Ее взгляд тяжелеет. Глаза – как белые колодцы с абсолютно черной водой зрачков.
– У вас-то ребенок есть? – все таким же тихим и низким голосом спрашивает она.
Какое вам дело? – хочется мне парировать ее же словами, но вслух я говорю:
– Да. Маленький мальчик.
– По вам не скажешь. Но бывают и исключения.
– Не скажешь что? – провоцируюсь я.
– Я бы сказала, что вы живете один.
– Ничего подобного, – я стараюсь не отвлекаться на малыша – он с воодушевлением раскачивает люльку взад-вперед. На экране телевизора, если зрение меня не подводит, – веб-сайт, а не телеканал.
– Сколько лет вашему сыну? – спрашивает женщина.
– Он не мой сын. Не от меня.
Судя по выражению ее лица, уточнять мне было совсем не обязательно.
– Жаль, что он слишком взрослый, чтобы составить компанию в играх, – говорю я.
Ее губы неравномерно расходятся, обнажая крупные зубы.
– Компанию? Кому?
– Этому малышу, как бы его ни звали, – я указываю на ребенка, и, будто выжидая этого момента, люлька тихо качается назад. Она молчит, и тогда я продолжаю: – Удивлен, что вы ни разу не встречались ни с Марком, ни с его мамой.
– А должна была?
– Ну, разве это плохо – знать, кто твои соседи?
– Я не нуждаюсь в новых знакомствах, – скалится она еще сильнее. – Что-то больно много вы хотите знать для человека, не сказавшего, кто он такой.
– Вы же сами видите, – в ответ на это она удивленно таращит глаза. – В смысле, вы видели, откуда я пришел, – у нее все такой же недоуменный взгляд, и я оборачиваюсь, чтобы указать на дверь квартиры Натали.

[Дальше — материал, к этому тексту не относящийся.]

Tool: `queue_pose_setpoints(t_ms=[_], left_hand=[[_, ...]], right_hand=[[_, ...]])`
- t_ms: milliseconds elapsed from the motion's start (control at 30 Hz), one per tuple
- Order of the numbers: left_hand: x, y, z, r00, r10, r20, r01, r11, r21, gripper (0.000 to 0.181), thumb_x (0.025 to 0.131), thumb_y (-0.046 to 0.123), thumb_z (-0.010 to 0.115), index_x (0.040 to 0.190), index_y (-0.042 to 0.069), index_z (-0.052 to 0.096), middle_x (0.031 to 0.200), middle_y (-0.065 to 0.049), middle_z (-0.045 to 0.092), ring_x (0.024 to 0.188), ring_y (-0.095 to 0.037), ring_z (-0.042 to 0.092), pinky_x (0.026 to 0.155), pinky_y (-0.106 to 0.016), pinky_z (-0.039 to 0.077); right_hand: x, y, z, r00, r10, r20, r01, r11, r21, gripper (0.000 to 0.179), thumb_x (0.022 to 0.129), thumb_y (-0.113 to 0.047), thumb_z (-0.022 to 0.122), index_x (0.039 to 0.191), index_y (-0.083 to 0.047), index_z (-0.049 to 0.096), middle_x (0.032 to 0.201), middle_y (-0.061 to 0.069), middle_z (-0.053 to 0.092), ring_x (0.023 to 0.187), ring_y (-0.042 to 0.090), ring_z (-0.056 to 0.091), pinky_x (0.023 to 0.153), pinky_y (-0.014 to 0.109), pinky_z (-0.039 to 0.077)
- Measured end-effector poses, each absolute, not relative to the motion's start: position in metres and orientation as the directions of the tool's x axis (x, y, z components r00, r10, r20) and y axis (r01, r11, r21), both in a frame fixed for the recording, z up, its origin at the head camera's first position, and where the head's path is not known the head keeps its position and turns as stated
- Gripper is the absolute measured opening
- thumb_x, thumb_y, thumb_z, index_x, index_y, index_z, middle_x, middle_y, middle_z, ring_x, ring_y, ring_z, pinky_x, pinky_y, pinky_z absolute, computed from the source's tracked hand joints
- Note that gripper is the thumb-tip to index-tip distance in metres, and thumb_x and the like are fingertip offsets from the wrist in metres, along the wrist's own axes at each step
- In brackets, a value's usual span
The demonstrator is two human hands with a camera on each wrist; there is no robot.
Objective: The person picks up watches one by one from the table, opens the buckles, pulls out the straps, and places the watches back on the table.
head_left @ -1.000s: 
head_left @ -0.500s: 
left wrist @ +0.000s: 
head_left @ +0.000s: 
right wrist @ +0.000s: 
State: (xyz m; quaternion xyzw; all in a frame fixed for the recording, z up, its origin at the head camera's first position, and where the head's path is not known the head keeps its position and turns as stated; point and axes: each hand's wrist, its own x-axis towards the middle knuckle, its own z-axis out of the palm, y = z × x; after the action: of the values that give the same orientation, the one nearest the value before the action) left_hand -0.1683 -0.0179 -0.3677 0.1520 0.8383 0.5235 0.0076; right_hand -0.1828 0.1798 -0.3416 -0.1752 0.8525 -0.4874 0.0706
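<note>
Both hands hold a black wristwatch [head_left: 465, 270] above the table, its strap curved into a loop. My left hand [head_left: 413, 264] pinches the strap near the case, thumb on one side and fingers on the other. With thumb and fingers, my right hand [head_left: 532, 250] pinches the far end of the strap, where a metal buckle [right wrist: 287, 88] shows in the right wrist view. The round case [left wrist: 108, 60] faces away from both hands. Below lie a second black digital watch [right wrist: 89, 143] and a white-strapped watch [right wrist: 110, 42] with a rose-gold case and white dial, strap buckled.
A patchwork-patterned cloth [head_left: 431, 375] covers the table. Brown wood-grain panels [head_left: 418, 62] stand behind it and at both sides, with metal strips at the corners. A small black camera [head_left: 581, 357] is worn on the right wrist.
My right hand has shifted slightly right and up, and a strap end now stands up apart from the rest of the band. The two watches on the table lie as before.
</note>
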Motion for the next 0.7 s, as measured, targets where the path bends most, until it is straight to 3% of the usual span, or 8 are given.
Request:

На секунду меня охватывает паника – каким-то образом, пока я разговаривал с этой женщиной, дверь умудрилась закрыться; потом я понимаю, что защелкнуться она ну никак не могла. Простой толчок ничего не дает – под порогом будто лежит какая-то податливая штука вроде мокрой тряпки, но потом она все-таки подается внутрь. За порогом ничего нет, и это приводит меня в замешательство – посему, не найдя лучшего способа спастись от него, я снова поворачиваюсь к женщине.
– Видите? – мой голос не так тверд, как прежде, и это прискорбно. – Я отсюда.
– Все еще не понимаю, чего вы от меня хотите, – устало сообщает она. Почему-то мне кажется, что, пока я возился с дверью, она улыбалась мне в спину – какие-то намеки на улыбку притаились в уголках ее губ.
– Просто решил поздороваться. По-соседски. Я услышал ваш голос в коридоре.
– Что вы слышали?
Кажется, наш разговор вернулся к исходной точке. Я отвлекаюсь на малыша – он так энергично раскачивает люльку, что я не мог бы с уверенностью опровергнуть явленное мне на секунду видение – головка, раздувающаяся из белого капюшона этаким воздушным шариком. Конечно, дело не в этом – просто капюшон сполз; да и на экране телевизора не было никаких голых младенцев, наползающих друг на друга. Я отворачиваюсь, закрывая глаза, но странные видения все еще живут на изнанке век.
– Вы смеялись над чем-то, – говорю я женщине, не поворачиваясь. – Могу я узнать, над чем?
– Когда?
– Незадолго перед тем, как я постучался к вам.
– Что бы вы там ни услышали – это была не я.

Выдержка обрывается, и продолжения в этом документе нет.